= Work to complete =
The answer must consist of every line from the entries that holds the word "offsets".

----- Data for this task

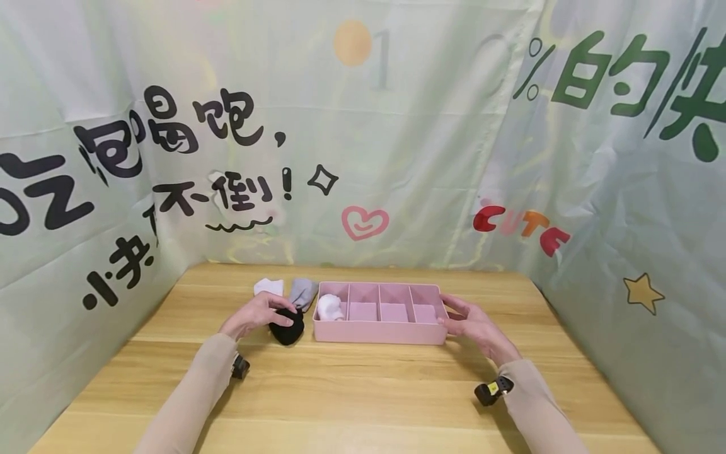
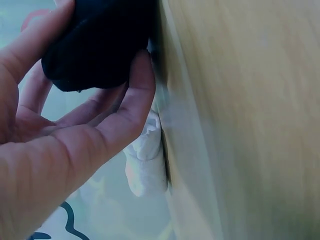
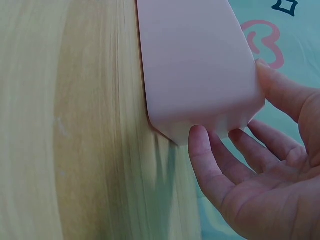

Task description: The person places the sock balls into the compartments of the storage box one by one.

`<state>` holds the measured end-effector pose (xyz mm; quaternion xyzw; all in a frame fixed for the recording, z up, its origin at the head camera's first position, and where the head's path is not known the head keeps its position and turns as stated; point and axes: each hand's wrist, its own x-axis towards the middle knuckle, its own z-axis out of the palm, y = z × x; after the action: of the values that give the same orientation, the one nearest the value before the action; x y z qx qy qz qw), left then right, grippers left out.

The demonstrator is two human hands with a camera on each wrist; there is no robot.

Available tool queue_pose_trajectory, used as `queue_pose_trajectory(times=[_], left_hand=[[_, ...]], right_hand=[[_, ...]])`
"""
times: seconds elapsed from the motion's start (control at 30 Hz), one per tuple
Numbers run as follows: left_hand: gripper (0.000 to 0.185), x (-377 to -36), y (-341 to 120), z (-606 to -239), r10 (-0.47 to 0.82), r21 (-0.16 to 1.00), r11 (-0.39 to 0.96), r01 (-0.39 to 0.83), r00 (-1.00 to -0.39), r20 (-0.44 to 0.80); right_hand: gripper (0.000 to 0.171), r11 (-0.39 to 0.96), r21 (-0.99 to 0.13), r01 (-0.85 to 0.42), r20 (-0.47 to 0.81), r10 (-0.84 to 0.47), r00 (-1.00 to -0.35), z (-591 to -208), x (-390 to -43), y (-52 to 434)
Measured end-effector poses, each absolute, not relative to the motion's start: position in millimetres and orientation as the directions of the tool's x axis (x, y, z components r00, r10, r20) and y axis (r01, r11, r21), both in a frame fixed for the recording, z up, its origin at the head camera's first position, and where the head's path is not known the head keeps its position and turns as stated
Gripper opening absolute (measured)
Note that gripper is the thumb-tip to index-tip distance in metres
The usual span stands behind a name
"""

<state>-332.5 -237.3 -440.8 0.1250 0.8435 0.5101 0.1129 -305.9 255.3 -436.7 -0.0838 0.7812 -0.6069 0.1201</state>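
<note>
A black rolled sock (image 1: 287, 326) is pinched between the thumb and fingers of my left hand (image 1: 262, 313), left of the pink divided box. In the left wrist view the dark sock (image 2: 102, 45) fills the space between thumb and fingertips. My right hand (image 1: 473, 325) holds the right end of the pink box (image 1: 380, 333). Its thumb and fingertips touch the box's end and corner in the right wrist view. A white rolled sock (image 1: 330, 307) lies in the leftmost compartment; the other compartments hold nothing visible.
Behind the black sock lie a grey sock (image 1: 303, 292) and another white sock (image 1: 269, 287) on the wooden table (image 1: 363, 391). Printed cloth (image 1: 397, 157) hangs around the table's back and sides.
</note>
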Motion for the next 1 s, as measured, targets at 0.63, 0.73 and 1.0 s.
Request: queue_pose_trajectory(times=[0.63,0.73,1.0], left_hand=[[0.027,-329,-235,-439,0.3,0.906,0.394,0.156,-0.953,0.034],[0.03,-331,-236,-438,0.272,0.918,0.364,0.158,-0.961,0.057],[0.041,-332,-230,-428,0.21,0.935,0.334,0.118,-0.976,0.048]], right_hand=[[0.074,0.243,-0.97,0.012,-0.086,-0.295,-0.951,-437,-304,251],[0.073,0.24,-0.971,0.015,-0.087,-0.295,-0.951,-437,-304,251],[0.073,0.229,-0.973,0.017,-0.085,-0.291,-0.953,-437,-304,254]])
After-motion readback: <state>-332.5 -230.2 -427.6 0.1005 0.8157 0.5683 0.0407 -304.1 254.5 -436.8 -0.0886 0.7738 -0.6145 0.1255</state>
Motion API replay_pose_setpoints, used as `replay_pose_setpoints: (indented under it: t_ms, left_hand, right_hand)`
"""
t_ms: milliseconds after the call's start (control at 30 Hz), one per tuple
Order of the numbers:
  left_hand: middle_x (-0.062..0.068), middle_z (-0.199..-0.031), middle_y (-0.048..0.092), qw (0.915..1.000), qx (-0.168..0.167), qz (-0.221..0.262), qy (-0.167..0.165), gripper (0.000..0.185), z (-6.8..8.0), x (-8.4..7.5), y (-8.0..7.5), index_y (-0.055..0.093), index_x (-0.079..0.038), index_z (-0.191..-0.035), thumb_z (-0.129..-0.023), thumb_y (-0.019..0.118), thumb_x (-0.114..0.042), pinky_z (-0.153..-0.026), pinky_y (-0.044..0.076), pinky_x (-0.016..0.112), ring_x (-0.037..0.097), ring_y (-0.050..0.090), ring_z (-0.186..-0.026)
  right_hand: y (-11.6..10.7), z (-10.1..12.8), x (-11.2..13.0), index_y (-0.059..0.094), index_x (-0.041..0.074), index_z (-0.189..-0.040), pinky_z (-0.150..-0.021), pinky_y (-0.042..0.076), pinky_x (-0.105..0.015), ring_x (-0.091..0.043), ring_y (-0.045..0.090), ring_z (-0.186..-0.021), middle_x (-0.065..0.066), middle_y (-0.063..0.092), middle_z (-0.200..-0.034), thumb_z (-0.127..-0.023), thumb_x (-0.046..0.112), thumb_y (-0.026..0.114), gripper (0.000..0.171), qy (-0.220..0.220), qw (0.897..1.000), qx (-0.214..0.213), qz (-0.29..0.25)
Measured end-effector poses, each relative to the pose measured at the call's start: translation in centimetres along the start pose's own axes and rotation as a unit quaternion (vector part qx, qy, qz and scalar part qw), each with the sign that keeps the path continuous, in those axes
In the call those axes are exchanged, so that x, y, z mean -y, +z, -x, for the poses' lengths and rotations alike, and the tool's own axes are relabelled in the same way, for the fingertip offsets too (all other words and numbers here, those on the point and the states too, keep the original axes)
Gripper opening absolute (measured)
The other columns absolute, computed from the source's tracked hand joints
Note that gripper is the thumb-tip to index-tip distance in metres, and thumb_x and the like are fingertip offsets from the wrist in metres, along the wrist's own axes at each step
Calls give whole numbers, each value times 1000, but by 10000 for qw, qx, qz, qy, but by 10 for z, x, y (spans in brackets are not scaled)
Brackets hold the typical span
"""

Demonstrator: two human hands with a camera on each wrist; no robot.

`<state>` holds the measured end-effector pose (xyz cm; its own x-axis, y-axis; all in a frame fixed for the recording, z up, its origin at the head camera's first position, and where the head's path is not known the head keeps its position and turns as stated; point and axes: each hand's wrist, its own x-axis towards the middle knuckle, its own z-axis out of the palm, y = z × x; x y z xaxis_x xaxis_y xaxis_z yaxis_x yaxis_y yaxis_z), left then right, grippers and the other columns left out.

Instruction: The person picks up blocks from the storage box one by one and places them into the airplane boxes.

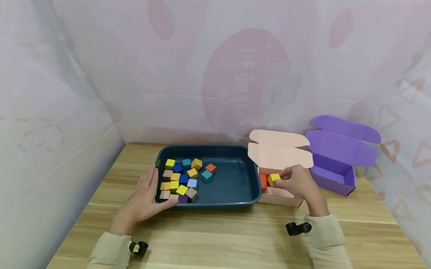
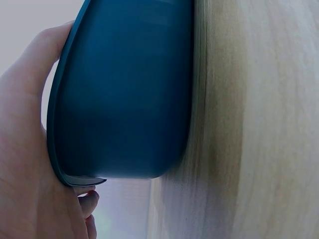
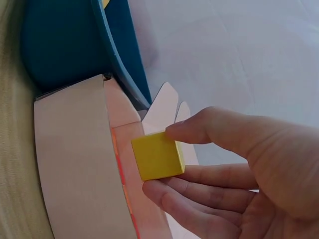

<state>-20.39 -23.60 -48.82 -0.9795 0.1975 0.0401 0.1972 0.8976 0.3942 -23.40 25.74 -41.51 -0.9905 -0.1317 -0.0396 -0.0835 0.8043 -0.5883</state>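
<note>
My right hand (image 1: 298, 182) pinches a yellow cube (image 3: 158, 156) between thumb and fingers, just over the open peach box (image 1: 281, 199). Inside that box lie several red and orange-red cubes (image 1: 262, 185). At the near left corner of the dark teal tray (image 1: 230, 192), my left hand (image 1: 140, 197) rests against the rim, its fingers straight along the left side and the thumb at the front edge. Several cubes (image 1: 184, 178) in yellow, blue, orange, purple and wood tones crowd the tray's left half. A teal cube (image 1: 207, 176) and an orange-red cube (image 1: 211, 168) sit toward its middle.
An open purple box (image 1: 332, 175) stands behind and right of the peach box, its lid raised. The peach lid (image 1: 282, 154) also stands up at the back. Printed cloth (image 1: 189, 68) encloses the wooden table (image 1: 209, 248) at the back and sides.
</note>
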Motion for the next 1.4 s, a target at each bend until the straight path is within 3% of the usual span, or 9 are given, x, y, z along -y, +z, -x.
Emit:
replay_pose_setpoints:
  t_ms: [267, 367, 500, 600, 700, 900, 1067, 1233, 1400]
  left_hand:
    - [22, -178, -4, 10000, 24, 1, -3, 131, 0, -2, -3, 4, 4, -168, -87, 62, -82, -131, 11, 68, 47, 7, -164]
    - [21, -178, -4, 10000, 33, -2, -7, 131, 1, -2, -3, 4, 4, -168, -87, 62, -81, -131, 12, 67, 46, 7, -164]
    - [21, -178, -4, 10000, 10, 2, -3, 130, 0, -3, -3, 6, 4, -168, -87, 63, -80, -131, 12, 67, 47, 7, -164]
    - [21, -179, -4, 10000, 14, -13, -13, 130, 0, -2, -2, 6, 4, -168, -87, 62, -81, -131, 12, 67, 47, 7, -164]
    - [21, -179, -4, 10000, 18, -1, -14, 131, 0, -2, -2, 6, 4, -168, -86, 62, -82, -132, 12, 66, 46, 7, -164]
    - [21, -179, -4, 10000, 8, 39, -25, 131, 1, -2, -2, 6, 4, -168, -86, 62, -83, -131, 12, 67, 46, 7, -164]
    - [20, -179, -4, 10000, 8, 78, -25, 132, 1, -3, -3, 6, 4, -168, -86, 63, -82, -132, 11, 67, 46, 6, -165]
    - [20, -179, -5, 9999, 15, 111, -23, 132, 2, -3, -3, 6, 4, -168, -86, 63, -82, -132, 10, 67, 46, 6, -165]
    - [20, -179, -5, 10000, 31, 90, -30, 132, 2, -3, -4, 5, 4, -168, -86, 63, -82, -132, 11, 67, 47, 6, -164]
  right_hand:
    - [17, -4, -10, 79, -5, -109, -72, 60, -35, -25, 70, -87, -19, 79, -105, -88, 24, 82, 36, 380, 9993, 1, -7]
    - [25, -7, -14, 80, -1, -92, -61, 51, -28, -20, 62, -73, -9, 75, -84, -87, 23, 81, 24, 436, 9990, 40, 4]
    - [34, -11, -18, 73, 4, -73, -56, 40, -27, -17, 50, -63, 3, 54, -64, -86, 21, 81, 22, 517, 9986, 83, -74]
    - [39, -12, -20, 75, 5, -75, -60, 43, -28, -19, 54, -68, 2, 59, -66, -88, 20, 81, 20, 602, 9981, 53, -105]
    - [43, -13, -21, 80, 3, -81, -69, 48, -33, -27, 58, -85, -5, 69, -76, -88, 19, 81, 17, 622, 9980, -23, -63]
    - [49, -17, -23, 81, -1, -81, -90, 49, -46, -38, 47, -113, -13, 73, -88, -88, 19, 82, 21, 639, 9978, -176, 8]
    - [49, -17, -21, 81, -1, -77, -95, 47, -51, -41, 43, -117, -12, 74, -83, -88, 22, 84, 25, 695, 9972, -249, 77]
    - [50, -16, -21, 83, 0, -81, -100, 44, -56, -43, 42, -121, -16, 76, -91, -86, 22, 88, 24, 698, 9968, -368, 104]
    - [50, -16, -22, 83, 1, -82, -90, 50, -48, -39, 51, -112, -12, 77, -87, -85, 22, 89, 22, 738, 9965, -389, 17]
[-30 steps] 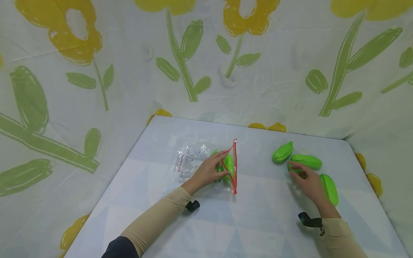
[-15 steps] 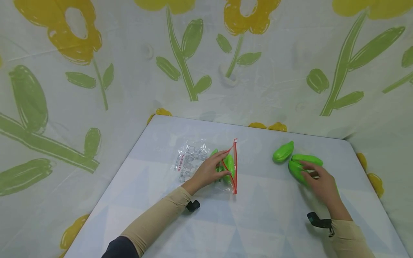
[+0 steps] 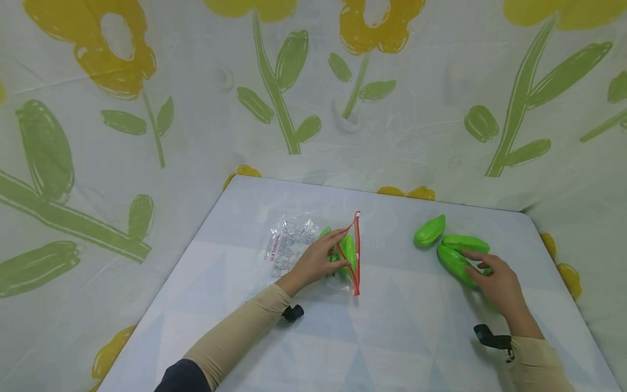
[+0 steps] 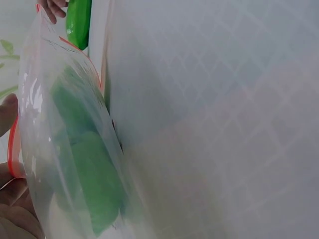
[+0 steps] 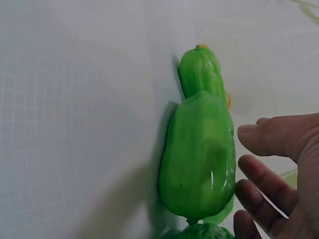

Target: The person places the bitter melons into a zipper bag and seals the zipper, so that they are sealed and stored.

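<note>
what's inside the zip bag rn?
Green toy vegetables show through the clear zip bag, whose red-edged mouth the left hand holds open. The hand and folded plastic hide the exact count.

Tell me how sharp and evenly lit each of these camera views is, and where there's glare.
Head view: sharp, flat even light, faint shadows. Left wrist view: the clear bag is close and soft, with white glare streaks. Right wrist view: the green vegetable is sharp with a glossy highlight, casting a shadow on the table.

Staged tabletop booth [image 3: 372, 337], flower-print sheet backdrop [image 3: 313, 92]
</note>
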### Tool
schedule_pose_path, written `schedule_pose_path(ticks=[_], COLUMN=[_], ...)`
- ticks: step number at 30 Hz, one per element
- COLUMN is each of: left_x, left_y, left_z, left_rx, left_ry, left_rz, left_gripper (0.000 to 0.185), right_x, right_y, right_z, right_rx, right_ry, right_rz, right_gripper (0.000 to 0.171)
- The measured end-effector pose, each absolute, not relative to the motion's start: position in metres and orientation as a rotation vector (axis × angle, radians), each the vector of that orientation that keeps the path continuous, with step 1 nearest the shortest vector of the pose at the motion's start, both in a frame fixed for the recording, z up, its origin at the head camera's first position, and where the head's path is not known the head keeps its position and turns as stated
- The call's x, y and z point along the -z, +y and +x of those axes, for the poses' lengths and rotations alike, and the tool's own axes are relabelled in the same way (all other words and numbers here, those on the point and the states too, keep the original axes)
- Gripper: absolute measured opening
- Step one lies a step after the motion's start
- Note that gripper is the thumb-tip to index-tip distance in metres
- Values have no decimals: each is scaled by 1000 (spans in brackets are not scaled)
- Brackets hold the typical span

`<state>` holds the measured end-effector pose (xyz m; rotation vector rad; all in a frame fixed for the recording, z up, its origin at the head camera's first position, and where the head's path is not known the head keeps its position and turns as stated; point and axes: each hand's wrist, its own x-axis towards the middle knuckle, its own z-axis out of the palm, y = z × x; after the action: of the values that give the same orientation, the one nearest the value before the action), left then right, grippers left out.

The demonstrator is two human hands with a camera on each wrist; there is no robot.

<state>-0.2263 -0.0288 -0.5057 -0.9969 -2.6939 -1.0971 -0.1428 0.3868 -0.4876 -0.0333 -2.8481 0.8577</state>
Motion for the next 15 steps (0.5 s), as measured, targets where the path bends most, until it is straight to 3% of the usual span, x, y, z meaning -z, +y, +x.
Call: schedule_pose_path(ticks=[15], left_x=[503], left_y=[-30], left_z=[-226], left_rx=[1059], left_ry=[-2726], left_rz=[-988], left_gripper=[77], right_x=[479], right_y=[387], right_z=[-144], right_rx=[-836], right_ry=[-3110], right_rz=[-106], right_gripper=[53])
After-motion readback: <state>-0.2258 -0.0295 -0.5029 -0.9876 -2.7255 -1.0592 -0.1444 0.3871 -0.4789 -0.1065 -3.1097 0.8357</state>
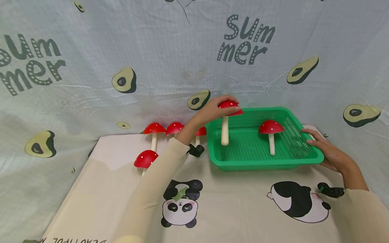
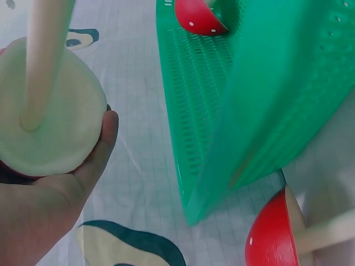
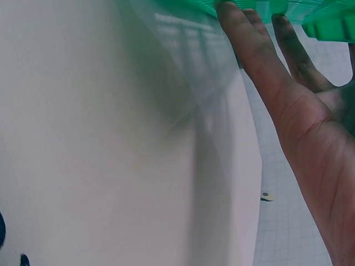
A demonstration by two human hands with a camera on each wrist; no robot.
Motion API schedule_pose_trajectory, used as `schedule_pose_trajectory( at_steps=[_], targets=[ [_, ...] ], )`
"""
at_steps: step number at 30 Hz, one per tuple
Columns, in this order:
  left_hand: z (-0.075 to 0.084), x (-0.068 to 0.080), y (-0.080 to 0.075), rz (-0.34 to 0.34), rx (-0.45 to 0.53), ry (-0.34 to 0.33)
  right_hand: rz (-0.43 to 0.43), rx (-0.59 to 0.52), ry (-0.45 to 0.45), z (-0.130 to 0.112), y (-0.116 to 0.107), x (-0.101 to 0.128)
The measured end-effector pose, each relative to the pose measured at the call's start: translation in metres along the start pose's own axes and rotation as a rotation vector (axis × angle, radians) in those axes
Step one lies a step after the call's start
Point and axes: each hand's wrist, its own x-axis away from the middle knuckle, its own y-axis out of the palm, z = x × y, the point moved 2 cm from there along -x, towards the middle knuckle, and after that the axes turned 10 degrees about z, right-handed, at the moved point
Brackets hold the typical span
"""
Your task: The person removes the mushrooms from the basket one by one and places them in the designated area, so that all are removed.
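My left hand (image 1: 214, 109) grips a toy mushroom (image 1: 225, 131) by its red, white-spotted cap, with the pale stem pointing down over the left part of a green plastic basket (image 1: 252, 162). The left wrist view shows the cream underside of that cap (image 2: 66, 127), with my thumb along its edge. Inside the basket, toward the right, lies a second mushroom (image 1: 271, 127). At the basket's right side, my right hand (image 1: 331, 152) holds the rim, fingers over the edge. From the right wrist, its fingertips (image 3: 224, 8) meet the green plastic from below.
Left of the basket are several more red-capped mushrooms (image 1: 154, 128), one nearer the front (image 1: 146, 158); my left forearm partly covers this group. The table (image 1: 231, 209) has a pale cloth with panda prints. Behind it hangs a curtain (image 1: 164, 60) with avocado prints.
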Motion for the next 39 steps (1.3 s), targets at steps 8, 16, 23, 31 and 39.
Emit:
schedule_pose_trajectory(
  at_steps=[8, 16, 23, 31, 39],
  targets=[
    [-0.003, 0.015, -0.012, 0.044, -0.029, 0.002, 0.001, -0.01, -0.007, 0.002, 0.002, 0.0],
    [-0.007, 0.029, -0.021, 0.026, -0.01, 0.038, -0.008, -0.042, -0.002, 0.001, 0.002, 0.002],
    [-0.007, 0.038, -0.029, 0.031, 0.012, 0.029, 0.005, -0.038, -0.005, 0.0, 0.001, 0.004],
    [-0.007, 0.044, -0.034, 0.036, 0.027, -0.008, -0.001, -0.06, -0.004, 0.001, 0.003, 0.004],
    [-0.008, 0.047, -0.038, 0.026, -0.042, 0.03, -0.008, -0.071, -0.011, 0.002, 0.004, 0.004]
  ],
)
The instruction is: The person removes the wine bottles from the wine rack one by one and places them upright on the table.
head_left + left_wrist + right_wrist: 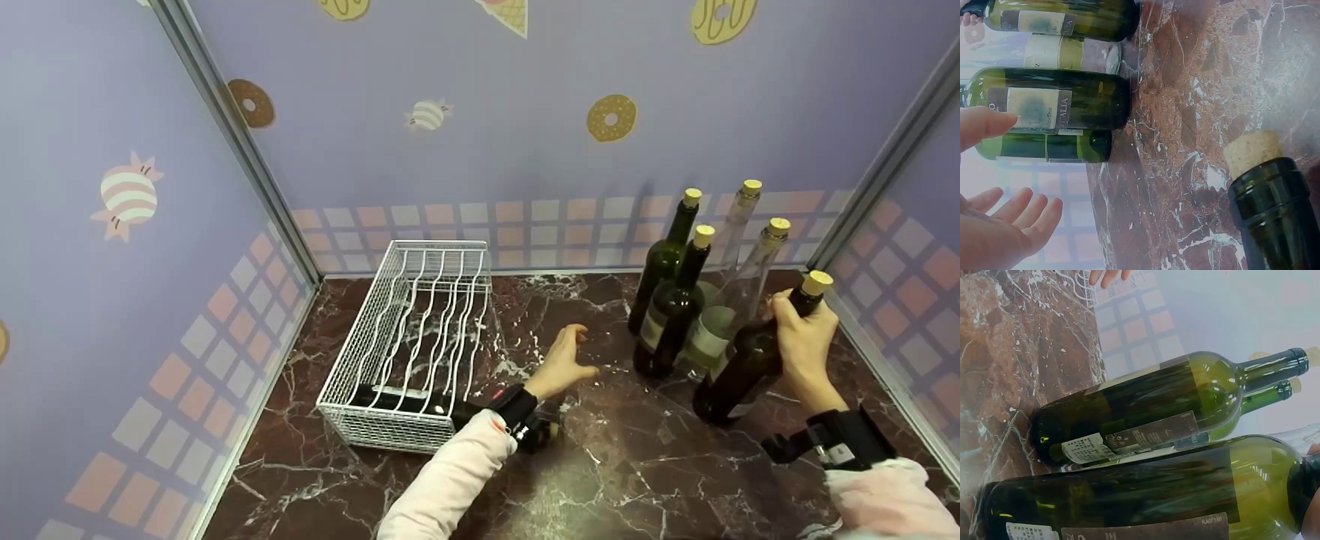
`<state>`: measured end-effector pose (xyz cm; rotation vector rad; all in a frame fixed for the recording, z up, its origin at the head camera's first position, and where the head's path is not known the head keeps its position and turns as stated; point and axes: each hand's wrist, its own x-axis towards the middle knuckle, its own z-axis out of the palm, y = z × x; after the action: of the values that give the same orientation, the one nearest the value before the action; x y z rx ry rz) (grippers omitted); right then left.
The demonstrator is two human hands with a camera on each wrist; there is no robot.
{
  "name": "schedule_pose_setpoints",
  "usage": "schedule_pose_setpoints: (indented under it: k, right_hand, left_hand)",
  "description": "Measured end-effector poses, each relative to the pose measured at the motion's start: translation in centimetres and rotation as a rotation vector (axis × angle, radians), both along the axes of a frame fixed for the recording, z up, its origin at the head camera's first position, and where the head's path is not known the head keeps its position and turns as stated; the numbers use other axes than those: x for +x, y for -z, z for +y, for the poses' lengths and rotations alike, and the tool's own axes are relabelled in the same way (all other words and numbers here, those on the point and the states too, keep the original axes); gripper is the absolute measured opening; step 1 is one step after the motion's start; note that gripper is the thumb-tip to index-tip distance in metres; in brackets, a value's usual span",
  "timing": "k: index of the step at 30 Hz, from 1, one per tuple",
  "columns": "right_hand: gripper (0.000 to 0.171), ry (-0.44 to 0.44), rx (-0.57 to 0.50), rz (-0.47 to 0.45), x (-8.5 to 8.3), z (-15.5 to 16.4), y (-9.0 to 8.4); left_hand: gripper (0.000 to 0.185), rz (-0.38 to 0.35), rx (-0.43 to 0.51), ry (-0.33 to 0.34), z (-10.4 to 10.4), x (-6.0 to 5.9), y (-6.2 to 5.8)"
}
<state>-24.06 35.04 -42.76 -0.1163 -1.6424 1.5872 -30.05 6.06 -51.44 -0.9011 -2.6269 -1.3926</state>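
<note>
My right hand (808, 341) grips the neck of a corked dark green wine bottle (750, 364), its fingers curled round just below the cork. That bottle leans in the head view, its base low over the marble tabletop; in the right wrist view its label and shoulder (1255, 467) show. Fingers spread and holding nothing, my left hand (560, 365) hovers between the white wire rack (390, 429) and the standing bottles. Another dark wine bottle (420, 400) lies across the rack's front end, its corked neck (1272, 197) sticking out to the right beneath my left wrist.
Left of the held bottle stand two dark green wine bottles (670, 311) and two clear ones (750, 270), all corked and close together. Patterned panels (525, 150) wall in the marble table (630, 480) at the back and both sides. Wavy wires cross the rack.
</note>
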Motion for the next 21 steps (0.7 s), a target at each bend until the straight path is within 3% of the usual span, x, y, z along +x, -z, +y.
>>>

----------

= Output below =
In the call those axes are exchanged, so that x, y, z mean -y, +z, -x, for the poses' lengths and rotations alike, and the tool's own axes are relabelled in the same way, for the fingertip offsets too (all other words and numbers here, those on the point and the states too, keep the original axes)
Note that gripper is the thumb-tip to index-tip distance in metres, and thumb_x and the like are fingertip offsets from the wrist in metres, along the wrist's own axes at each step

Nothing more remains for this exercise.